All of this lines up with the rest of the industry, which, while cautiously optimistic about New York attempting to handle regulation feels that the BitLicense goes too far. Recently the OKCoin CTO and Kraken CEO both made similar statements; and, earlier in July, BitPay and Coinsitter weighed in with equally harsh criticism.

Gem the Bitcoin API built by developers for developers in early access

 

Adding to the ever-growing number of Bitcoin-related API development tools, Gem just announced a full-featured Bitcoin API service aimed at scalable multi-signature wallets.

The API is available at Gem.co and supports multiple languages for rapid implementation including: Ruby, Python, and Java—with NodeJS and PHP coming soon. Gem’s API supports high scalability by running on Gem.co’s own always-on infrastructure promising zero-downtime, high volume capability, and geographic distribution to allow for low latency anywhere in the world.

At the same time, the API and service promises a great deal of security via mutli-signature wallets. Unlike services such as Coinbase, Gem does not control all the keys to any given wallet, via co-signing with key control split between API service and developer (and potentially end user.)

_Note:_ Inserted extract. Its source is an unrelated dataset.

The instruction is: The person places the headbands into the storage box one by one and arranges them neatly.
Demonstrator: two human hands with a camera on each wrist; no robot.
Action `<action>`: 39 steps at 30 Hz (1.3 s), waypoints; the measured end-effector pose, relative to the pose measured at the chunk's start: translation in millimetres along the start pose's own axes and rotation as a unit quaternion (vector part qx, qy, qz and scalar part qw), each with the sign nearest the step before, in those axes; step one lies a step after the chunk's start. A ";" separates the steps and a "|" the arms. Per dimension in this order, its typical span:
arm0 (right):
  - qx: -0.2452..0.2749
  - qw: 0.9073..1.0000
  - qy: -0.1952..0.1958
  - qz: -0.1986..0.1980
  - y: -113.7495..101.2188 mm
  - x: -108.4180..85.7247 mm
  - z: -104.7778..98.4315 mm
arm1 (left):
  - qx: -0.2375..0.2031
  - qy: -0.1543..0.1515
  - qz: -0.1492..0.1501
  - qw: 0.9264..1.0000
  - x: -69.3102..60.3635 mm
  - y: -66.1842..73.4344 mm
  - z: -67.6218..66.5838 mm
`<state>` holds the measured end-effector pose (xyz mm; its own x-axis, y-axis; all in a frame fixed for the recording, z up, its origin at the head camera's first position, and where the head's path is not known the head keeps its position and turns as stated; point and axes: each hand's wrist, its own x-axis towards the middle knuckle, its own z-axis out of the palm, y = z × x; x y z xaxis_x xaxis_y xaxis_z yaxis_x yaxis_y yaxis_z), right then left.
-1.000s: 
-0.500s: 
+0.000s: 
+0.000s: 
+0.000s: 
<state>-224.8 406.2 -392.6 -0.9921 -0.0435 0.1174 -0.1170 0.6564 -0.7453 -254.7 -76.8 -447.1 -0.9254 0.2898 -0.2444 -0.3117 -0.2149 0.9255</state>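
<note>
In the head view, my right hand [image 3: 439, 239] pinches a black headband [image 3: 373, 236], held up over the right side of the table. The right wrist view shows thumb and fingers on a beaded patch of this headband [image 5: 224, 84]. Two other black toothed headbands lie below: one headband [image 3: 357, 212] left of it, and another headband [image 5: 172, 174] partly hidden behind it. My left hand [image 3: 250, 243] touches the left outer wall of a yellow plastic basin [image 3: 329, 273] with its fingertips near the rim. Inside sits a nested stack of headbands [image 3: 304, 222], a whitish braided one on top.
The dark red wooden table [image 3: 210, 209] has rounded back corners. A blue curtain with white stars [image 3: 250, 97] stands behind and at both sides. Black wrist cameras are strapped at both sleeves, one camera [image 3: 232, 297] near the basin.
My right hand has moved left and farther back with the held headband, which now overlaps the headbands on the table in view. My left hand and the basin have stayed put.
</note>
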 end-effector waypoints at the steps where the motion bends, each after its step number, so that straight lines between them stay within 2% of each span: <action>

In the announcement for Gem on Reddit, one of the senior engineers, Matt Smith, chimed in about security noting that the co-signed keys provide unparalleled security:

“This means that if we get hacked or you get hacked, the hacker only has one key and can’t do anything, but you retain access to enough keys to rescue your coins,” Smith wrote. “Or if one of us loses the key for any reason, the money is still accessible.”

This is true because only with both keys (one with Gem and one with the wallet application) can bitcoins be moved with Gem, without either key nothing happens; however, since the private keys to the bitcoins are still retained by the user they can be spent by the user without Gem’s involvement.